Bifunctional N-Doped Co@C Catalysts for Base-Free Transfer Hydrogenations of Nitriles: Controllable Selectivity to Primary Amines vs Imines

The transfer hydrogenation of nitriles is an important and alternative strategy to produce primary amines or imines, both of which play a crucial role in the synthesis of fine chemicals and pharmaceuticals. Nevertheless, developing highly active bifunctional catalyst system with controllable selectivity for these reactions still remains a huge challenge. In this study, we presented a bifunctional N-doped Co@C catalyst system (Co@NC) for the selective transfer hydrogenation of nitriles into either primary amines or imines. The Co@NC was prepared by the direct pyrolysis of an N-containing Co-MOF under an inert atmosphere, where the N-containing ligands could be transformed into highly graphitic N-doped carbon, endowing the catalysts with high-density special basic sites, while the Co' ions were reduced to uniform Co nanoparticles which were dispersed on or embedded in N-doped graphitic structures.

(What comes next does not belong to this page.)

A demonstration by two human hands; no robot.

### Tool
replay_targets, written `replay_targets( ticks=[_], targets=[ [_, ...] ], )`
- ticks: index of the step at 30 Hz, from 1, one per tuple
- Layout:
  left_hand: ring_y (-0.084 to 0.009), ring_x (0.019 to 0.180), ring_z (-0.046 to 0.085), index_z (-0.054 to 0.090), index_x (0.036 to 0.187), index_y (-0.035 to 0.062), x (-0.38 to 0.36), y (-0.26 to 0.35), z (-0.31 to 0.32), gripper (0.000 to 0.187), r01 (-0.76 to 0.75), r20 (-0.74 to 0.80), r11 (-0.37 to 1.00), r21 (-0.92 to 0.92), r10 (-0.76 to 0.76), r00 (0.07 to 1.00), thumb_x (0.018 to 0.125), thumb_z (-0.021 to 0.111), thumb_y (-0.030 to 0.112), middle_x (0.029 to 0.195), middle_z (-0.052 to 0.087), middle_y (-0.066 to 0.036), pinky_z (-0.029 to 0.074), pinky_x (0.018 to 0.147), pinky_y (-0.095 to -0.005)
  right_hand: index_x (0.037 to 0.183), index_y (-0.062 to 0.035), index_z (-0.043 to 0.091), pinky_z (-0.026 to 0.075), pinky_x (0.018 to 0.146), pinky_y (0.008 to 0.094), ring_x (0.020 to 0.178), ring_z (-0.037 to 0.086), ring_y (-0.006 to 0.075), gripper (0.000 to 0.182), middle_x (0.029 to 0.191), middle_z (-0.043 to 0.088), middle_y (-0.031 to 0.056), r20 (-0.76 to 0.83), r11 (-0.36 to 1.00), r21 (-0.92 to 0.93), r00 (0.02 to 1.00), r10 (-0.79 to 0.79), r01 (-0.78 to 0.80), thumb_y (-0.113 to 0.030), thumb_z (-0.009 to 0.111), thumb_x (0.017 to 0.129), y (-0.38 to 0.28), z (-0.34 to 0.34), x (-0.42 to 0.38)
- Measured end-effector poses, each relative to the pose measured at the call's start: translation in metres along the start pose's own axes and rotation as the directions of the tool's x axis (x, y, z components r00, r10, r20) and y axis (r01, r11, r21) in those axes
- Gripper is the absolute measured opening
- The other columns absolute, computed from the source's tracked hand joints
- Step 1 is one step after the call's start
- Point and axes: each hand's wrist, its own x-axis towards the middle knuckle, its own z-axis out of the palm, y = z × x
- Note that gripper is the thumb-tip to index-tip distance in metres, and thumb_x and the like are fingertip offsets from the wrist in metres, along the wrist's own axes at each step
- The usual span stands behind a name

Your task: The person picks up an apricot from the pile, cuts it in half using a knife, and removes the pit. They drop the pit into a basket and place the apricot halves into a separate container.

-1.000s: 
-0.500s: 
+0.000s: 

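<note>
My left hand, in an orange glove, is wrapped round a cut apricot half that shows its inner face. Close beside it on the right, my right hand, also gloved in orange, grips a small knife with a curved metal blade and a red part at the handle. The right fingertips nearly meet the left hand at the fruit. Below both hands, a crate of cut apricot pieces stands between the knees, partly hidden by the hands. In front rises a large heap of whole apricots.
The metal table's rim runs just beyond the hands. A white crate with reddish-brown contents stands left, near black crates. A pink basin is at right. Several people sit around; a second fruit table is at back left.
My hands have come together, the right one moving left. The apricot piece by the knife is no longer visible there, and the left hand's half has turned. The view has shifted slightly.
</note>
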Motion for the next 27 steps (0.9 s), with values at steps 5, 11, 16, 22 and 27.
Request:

Under base-free conditions with isopropyl alcohol as both proton donor and solvent, the optimized Co@NC-900 (obtained at 900 degrees C) catalyst could convert nitriles into primary amines or imines at will with surprising selectivities (mostly higher than 90%), depending on the solvent volume added to the reaction systems. Furthermore, a possible reaction mechanism was proposed. The N-derived basic sites on Co@NC could play a role similar to that of the base additives, which not only inhibit the formation of polyamine or prevent the products stacked on the surface of catalysts but also effectively promote the transfer hydrogenation of nitriles. The generated corresponding primary imines could controllably attack the primary imine intermediates to form imines by adjusting the concentration of Co@ NC. It is clear that this strategy offers a high-performance catalyst system for base-free transfer hydrogenations of nitriles to selectively produce primary amines vs imines.